Mr. Harte: Under the FAA?
Unknown Speaker: Yes.
Mr. Harte: Under the FAA, it is my view that the arbitrators can, should, and must award punitive damages--
Unknown Speaker: No, but that's--
Mr. Harte: --if it is a controversy.
Unknown Speaker: --Excuse me.
No, that's not my question.
The question is, is the issue of whether they may award punitive damages an issue of their authority, which is subject to judicial appeal?
Mr. Harte: I do not believe that is an issue.
I believe that is resolved, has been resolved continuously in--
Unknown Speaker: Why isn't it an issue of the arbitrator's authority?
One side says, you may award punitive damages under our contract.
The other side says, you may not.
Isn't that an issue of the arbitrator's authority?
All I want to know is whether that is subject to a judicial appeal, and it seems to me that it is an issue of the arbitrator's authority.
Mr. Harte: --Respectfully, I believe the issue is resolved with the arbitrator's determination, and--
Unknown Speaker: So that there can never be an appeal to the courts on that issue, under the FAA.
Mr. Harte: --As to the authority?
I believe that the FAA, as it has been construed by this Court, states essentially that where the parties agree to arbitrate any controversy, which is the issue here... any controversy... and it is given to the arbitrators, then they have the authority--
Unknown Speaker: Well, that... I think what you're telling me is the answer to the question if there is an appeal on that subject.

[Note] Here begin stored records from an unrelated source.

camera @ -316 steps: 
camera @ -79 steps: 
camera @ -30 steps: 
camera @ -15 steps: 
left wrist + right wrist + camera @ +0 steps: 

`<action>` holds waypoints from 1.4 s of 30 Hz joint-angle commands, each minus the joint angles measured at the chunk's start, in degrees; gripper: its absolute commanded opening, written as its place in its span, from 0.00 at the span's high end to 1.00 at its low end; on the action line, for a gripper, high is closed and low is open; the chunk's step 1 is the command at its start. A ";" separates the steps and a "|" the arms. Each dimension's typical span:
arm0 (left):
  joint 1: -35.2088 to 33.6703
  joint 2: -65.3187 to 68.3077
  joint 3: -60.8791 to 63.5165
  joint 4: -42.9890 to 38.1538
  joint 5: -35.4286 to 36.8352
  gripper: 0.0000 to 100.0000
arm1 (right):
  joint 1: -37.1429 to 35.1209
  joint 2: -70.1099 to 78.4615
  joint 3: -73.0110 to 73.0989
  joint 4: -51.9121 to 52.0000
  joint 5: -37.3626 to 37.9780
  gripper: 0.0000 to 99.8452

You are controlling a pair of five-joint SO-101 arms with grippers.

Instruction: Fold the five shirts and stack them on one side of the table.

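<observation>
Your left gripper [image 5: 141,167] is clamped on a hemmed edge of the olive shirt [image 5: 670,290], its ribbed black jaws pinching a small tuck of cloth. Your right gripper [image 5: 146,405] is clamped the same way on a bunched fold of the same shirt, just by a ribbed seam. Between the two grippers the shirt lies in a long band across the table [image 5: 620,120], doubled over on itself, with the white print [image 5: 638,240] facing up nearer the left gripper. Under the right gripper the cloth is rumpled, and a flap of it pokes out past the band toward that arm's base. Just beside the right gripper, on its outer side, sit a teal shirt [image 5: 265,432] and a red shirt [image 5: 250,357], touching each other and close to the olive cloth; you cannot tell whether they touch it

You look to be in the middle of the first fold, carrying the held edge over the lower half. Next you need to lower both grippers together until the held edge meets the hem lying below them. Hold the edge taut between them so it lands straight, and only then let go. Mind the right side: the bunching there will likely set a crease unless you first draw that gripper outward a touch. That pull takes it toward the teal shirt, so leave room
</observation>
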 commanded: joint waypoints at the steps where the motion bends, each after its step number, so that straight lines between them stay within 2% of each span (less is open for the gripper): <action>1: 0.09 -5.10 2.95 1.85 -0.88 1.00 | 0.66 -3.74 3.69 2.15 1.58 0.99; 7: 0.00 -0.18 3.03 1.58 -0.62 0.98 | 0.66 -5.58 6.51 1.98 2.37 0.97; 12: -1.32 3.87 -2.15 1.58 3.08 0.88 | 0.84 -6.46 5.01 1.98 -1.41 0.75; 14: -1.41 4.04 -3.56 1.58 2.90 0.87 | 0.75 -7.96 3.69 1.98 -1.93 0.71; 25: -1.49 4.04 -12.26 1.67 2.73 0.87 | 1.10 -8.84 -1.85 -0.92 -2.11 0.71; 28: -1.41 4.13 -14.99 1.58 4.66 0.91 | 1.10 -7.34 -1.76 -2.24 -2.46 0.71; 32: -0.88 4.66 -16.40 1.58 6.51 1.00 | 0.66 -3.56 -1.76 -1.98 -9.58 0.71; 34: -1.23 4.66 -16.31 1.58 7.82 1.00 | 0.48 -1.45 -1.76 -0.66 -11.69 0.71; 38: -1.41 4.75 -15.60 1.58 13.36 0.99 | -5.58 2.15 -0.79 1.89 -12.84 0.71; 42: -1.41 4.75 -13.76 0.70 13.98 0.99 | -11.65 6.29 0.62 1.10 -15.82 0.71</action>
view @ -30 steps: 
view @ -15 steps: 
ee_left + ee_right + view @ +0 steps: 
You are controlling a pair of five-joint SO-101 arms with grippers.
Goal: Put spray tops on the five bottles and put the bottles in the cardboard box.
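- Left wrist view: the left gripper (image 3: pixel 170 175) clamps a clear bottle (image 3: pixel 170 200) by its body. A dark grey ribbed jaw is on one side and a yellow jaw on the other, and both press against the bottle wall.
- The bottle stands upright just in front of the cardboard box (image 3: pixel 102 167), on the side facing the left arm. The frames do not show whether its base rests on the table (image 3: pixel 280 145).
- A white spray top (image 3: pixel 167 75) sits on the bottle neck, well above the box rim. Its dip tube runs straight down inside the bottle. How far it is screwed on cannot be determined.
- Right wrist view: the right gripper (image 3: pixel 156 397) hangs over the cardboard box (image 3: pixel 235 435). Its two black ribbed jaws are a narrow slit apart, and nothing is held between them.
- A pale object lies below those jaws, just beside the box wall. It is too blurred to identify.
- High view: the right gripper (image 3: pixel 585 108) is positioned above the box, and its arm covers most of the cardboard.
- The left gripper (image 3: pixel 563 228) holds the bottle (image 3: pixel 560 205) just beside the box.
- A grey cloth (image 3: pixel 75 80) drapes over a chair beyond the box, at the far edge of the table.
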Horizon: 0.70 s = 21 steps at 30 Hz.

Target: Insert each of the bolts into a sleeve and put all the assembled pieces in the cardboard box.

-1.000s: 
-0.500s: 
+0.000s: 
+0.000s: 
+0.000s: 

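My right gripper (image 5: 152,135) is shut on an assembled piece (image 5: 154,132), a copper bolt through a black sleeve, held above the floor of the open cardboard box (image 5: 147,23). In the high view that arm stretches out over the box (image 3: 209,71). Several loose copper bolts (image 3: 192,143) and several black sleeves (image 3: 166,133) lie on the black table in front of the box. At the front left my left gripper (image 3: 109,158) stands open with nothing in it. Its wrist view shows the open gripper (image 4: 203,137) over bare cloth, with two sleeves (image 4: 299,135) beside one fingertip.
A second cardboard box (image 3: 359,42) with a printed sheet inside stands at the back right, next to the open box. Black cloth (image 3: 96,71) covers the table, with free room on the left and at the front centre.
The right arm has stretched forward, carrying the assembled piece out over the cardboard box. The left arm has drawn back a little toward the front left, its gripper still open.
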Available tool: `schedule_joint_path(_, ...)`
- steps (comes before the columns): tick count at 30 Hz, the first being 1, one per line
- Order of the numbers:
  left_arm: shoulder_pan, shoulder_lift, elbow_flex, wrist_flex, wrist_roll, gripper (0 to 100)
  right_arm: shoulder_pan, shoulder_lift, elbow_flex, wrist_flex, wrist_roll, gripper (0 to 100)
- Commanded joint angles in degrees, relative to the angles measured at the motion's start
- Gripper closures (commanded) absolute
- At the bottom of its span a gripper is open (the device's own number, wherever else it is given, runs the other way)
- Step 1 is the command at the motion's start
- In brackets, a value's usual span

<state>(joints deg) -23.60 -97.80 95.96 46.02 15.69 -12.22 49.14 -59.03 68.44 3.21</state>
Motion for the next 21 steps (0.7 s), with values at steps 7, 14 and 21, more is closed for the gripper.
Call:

I simply want to know, at this stage of the game, is the question of the arbitrator's authority to award punitive damages an issue which is properly subject to a--
Mr. Harte: --The power--
Unknown Speaker: --judicial appeal under the FAA?
Mr. Harte: --The power of the arbitrators, I would say yes, we have stated that that is an issue.
The United States says that it is not an issue.
It is not an issue to be resolved by the courts.
Once the arbitrators have determined the scope of the agreement and their authority, it is not subject to appeal to the court system.
Unknown Speaker: May I ask you this question, then?
It's along the same line of the questions the chief justice was asking about, the status of the laws of New York.
Suppose you have two people in New York... it's a hypothetical case, two people in New York.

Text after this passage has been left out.